_Task requirements_
Write out exactly, and only, the lines below from the line with "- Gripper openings" through the line with "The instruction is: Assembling"; pictures do not belong in the copy.

_Data below_
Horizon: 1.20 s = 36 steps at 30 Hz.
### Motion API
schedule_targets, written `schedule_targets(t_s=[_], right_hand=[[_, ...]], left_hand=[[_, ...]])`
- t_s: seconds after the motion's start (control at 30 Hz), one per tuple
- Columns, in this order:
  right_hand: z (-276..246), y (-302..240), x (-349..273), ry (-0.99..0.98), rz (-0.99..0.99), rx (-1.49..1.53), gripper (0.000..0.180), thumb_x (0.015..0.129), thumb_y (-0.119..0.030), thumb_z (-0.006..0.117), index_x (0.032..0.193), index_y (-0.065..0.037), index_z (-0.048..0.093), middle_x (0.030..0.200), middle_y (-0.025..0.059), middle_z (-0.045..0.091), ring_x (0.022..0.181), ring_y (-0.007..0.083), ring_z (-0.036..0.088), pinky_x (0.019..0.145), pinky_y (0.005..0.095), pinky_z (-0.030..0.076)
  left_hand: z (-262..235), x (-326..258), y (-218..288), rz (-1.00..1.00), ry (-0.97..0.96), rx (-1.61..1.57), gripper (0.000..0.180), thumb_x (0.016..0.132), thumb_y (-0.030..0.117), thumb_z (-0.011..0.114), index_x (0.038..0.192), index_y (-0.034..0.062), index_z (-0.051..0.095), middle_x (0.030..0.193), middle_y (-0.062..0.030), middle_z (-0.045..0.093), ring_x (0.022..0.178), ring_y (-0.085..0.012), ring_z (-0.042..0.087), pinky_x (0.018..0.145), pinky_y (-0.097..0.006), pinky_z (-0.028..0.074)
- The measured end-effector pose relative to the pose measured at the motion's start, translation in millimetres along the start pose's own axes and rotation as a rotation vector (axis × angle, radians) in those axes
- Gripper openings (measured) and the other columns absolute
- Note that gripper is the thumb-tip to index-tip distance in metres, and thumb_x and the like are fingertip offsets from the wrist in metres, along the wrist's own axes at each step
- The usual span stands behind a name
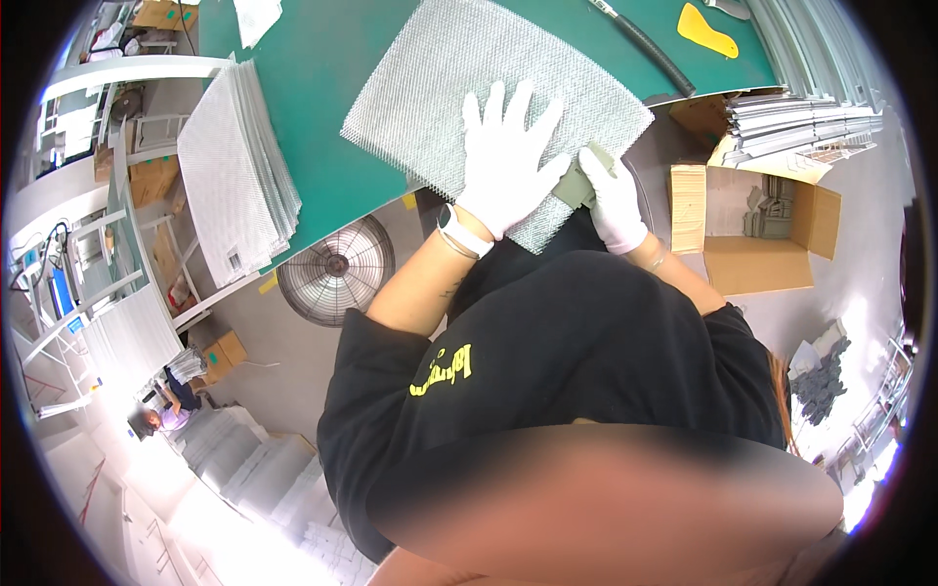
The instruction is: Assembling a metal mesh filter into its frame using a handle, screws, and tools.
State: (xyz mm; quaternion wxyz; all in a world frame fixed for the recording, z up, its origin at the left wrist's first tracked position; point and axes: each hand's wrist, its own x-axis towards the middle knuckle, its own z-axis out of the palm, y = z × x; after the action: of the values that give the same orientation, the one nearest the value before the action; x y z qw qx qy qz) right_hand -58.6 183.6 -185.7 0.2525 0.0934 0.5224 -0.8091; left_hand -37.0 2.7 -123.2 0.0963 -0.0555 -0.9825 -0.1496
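A sheet of silvery metal mesh (469, 78) lies on the green table (332, 88), its near corner hanging over the table's edge. My left hand (508, 161), in a white glove, lies flat and spread on the mesh near that edge. My right hand (614, 200), also gloved in white, grips a small grey-green corner piece (576, 184) at the mesh's near right edge. A watch with a white band sits on my left wrist.
A stack of mesh sheets (234, 166) sits at the table's left end. A black hose (650, 49) and a yellow scraper (705, 29) lie at the far right. Metal frame strips (791, 117) are piled above an open cardboard box (767, 234). A floor fan (337, 271) stands under the table.
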Motion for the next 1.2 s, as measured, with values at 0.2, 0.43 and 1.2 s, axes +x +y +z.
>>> schedule_targets(t_s=[0.2,0.43,1.2], right_hand=[[3.9,-6.6,0.4,-0.029,-0.094,-0.068,0.029,0.096,-0.012,0.068,0.122,-0.003,0.06,0.105,0.0033,0.065,0.093,0.012,0.063,0.082,0.0292,0.053],[-0.7,-0.9,4.1,-0.017,-0.02,-0.012,0.027,0.095,-0.011,0.07,0.119,-0.004,0.061,0.104,0.0033,0.065,0.093,0.0126,0.064,0.082,0.0295,0.054],[-3.7,-7.0,-2.4,-0.013,-0.043,-0.05,0.027,0.095,-0.011,0.068,0.119,-0.002,0.062,0.107,0.0045,0.067,0.095,0.0113,0.063,0.085,0.0282,0.052]], left_hand=[[-0.1,2.1,2.7,-0.019,-0.001,-0.013,0.064,0.087,0.045,0.066,0.143,0.0161,0.057,0.146,-0.0261,0.047,0.136,-0.0512,0.04,0.114,-0.068,0.021],[-1.9,1.8,5.1,-0.024,0.003,-0.018,0.062,0.087,0.044,0.067,0.141,0.0143,0.058,0.147,-0.0267,0.046,0.136,-0.0515,0.039,0.114,-0.068,0.02],[1.4,-0.6,3.8,-0.037,0.034,-0.051,0.065,0.084,0.043,0.07,0.141,0.0136,0.058,0.146,-0.0255,0.047,0.136,-0.0507,0.04,0.114,-0.067,0.021]])
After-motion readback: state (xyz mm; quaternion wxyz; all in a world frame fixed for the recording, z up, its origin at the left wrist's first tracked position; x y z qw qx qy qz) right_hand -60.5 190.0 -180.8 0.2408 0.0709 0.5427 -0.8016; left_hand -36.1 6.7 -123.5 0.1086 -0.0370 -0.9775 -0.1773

_Problem solution_
- Gripper openings (measured) and the other columns absolute
- Note that gripper is the thumb-tip to index-tip distance in metres, and thumb_x and the like are fingertip offsets from the wrist in metres, along the wrist's own axes at each step
- The usual span stands behind a name
The instruction is: Assembling a metal mesh filter into its frame using a handle, screws, and tools.

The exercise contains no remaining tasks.